Ok before I jump to conclusions here is what Moore said:

Buddha didn't create us, Mohammed didn't create us. It’s the God of the Holy Scriptures.
They didn't bring the Koran over on the pilgrim ship, Mayflower. Let’s get real, let’s go back and learn our history. Let’s stop playing games.

No One, No One claims that Buddha or Mohammed created the universe. If you're going to be an asshat at least get your facts straight.

Secondly as discussed by countless legal scholars, religions benefit from the establishment clause. In Weiss v. District Board, 76 Wis. 177 (1890) Catholics sued the state of Wisconsin, because they were being discriminated against when their children were forced to read out of the wrong Bible. Or a Unitarian in Abington School District v. Schempp, 374 U.S. 203 (1963) who was upset that their school time was being wasted.

When it comes to religion in the law, there is always an asshole who will push for further religious purity. The principles enshrined in the 1st Amendment and regulated by the Lemon Test help shield religious people from bigoted assholes who want to force their interpretations of religion on others.
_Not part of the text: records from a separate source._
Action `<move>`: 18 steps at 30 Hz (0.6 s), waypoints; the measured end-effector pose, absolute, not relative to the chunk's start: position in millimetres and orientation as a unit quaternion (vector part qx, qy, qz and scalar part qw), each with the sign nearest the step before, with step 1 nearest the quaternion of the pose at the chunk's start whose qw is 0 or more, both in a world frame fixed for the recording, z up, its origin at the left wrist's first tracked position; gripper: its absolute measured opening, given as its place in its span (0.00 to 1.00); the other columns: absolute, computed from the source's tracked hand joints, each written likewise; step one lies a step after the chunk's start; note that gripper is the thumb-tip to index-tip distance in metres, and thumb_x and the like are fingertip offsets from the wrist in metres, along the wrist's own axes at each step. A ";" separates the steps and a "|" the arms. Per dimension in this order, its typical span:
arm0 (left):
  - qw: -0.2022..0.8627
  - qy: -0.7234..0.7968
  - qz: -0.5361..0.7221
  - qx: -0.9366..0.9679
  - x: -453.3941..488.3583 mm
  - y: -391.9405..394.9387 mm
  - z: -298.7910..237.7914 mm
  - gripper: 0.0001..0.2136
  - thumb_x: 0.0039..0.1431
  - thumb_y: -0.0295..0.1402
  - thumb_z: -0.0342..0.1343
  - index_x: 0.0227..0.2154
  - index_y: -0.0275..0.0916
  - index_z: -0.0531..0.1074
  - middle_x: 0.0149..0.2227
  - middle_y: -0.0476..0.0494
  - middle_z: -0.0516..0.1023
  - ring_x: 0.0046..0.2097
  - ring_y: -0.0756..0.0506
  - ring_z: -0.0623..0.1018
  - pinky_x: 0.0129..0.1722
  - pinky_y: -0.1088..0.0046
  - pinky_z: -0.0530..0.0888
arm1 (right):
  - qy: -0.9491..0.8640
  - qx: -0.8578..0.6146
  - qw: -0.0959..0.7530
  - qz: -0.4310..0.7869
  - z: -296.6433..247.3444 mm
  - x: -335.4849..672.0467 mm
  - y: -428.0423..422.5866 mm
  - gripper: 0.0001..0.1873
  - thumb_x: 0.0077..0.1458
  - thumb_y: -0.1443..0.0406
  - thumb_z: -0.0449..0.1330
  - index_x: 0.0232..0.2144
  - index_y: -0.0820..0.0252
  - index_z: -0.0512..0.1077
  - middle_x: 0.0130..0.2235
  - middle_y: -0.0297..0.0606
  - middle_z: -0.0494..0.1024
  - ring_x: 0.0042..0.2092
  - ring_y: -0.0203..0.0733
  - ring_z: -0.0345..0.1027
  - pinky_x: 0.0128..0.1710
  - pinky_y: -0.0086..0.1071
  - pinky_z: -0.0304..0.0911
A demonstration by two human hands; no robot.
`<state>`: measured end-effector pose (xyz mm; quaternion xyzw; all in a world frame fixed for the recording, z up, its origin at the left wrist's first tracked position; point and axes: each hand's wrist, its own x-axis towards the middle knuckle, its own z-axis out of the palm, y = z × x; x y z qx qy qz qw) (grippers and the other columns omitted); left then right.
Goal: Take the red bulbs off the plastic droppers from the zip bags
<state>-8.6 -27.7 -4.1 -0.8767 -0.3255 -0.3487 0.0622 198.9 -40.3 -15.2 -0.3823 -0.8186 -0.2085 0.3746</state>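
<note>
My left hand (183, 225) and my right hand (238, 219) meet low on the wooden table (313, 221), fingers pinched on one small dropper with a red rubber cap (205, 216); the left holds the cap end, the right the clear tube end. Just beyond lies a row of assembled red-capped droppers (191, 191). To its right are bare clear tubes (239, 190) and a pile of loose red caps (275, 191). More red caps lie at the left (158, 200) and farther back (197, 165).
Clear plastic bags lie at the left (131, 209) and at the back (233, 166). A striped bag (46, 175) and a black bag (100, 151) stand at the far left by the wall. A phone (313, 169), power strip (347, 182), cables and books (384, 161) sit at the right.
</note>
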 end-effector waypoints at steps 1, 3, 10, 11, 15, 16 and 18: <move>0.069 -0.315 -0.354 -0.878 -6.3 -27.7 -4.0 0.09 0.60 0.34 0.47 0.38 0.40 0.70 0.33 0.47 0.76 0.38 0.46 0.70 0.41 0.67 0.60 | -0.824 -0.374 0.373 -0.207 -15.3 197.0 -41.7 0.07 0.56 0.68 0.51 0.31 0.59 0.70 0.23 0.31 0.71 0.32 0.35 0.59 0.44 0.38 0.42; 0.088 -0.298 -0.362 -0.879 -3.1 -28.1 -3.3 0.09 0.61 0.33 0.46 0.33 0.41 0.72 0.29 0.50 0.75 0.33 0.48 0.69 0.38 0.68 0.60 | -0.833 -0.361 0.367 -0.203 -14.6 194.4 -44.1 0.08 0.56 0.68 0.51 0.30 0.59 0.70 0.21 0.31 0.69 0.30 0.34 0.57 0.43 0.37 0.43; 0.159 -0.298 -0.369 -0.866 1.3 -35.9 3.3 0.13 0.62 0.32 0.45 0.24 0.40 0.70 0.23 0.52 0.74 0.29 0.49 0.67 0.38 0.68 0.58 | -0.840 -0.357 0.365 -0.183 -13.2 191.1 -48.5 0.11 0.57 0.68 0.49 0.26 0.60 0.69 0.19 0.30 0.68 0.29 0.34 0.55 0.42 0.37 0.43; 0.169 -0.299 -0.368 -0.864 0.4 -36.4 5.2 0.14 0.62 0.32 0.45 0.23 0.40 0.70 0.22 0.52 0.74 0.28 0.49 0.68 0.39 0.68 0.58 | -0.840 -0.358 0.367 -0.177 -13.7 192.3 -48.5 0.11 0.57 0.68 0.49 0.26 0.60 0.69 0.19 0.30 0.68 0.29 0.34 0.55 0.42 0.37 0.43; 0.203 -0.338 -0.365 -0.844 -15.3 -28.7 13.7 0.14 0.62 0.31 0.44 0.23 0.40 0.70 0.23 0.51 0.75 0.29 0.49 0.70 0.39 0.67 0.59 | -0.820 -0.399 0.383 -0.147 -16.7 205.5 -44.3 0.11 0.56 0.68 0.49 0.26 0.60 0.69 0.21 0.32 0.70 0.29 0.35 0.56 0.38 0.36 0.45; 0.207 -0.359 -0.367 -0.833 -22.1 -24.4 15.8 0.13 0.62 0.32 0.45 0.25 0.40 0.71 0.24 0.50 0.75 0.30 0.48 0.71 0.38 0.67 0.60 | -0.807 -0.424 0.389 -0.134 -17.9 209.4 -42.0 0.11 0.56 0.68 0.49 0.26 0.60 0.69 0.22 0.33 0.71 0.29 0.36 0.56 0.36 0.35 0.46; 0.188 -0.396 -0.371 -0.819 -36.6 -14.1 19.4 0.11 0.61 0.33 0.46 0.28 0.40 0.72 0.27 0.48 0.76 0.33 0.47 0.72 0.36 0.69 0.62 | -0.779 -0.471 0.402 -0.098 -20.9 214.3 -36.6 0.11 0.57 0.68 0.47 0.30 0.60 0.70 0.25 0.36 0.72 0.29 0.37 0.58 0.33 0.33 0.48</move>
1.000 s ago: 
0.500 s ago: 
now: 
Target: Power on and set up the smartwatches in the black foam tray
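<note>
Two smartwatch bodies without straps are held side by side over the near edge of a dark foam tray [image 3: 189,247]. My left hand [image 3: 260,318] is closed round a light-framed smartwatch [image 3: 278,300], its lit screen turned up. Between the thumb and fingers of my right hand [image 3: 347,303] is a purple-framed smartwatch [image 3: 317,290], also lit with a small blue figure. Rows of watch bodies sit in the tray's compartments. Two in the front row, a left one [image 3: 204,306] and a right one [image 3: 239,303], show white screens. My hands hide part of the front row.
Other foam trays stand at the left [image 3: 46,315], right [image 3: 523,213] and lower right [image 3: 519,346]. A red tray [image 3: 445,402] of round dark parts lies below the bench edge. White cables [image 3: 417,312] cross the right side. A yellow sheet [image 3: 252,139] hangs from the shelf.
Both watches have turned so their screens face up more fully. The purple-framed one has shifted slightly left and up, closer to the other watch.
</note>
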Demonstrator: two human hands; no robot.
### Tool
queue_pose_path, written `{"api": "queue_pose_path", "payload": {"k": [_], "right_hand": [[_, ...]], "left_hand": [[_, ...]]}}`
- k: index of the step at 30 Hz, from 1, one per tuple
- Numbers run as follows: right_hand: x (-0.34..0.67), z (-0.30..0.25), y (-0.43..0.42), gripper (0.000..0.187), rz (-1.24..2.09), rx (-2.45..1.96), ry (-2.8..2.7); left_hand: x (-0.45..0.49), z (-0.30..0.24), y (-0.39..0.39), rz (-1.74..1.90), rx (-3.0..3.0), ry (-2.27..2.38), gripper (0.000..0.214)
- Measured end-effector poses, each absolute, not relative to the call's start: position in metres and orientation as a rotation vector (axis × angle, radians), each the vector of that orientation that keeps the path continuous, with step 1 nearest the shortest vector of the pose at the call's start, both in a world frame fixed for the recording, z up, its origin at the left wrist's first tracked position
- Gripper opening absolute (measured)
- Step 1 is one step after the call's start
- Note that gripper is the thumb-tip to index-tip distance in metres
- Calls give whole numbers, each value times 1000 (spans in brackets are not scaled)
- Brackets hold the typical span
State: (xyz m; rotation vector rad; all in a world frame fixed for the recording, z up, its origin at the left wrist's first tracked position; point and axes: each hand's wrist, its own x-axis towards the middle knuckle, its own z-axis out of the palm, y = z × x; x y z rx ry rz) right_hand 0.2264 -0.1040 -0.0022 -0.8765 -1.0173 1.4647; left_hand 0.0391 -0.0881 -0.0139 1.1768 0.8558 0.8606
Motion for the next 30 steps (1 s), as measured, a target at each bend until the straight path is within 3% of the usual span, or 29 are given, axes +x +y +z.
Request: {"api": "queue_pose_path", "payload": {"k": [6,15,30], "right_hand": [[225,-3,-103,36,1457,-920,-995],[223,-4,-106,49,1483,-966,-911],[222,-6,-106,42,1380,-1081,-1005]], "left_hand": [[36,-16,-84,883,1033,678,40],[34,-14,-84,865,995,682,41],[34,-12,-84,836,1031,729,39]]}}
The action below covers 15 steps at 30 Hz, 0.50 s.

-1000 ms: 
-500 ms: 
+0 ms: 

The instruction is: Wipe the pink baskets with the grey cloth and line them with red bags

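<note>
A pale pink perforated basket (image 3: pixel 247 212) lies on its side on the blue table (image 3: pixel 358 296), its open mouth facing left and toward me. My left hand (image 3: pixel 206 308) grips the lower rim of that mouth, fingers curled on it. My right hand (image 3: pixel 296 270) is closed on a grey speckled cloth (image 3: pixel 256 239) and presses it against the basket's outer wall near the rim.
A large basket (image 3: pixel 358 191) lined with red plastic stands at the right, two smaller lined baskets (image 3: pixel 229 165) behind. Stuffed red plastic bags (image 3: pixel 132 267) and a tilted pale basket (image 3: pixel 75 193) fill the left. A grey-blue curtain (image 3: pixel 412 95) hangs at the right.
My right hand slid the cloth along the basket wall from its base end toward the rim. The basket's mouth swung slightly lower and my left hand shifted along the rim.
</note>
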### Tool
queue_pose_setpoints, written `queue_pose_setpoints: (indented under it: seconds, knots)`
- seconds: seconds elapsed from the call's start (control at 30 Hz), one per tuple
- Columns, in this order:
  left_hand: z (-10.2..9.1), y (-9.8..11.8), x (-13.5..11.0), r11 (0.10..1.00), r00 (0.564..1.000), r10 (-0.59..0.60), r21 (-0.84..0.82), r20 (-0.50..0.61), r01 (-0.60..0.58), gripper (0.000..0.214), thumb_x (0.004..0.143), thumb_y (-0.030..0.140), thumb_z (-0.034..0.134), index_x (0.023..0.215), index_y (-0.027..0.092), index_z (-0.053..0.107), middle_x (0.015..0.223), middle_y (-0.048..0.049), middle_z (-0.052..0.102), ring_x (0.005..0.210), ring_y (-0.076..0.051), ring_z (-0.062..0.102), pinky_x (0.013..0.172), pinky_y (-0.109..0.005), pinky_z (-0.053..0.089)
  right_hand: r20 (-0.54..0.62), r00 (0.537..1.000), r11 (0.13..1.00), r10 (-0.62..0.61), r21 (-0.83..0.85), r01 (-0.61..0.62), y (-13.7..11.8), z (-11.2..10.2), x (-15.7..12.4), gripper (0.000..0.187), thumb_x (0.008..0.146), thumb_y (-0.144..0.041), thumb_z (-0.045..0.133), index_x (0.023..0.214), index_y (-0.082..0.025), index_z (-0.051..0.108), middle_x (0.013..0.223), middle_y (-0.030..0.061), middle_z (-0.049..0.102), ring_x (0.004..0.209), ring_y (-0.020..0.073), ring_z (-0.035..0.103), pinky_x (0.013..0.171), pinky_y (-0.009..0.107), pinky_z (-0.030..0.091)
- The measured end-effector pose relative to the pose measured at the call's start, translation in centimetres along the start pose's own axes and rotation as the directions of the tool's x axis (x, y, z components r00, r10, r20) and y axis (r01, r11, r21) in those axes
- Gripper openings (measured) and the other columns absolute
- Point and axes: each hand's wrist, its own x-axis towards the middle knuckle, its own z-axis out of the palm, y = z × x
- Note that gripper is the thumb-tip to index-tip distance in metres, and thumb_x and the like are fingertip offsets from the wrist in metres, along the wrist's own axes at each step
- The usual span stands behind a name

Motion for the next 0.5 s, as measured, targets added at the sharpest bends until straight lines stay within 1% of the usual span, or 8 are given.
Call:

3. Life Begins at Conception.

Finally Moore stated:

That's in Blackstone's commentaries. As soon as the infant stirs in its mother's womb, they didn't have the technology we have to day. But they knew that when it kick it was alive. Today our courts say it's not alive until the head comes out. If technology’s supposed to increase our knowledge, how did we become so stupid?

He goes on to state life begins at conception.

Where to begin...since he called people stupid, I think I'll start there.

Open a fucking text book; life does not "begyen" at conception. Life begins prior to conception with the production of millions of haploid gametes. Men produce living cells know sperm cells containing one half of a man's genomic sequence, which takes about 130 days to form. Women produce eggs or ovum before she is even born. Then one night when they are teenagers, and they've had too many wine-cooler, the man's penis becomes engulfed with blood, and they knock boots until the male is forced to apologies and say "well, that's never happened to me before, I'll call you tomorrow." And then he doesn't... Asshole.

It's kind of fucking embarrassing that a gay has to explain this to fully grown man. But the important thing to take away is that if you want to play the science game, make sure you understand the science involved.

Perhaps this video can shed some light on this issue.

Furthermore, courts don't claim that life begins at birth. If anything they are ruling on rights. In this country a human being does not have a full set of right until they reach adulthood. And for good reason. We don't want children to be treated as adults.

It's also funny that he would mention Blackstone and life in one breath.  Blackstone's ratio states:

All presumptive evidence of felony should be admitted cautiously; for the law holds it better that ten guilty persons escape, than that one innocent party suffer.

How will he rule in an upcoming Death Penalty case. A new stet of statistics came out over the weekend from Gross at the University of Michigan, which shows that at least 4 percent of people that have been sentence to death have been vindicated.

We do not know how many people have been falsely executed.

But Blackstone didn't say executed, he said suffer.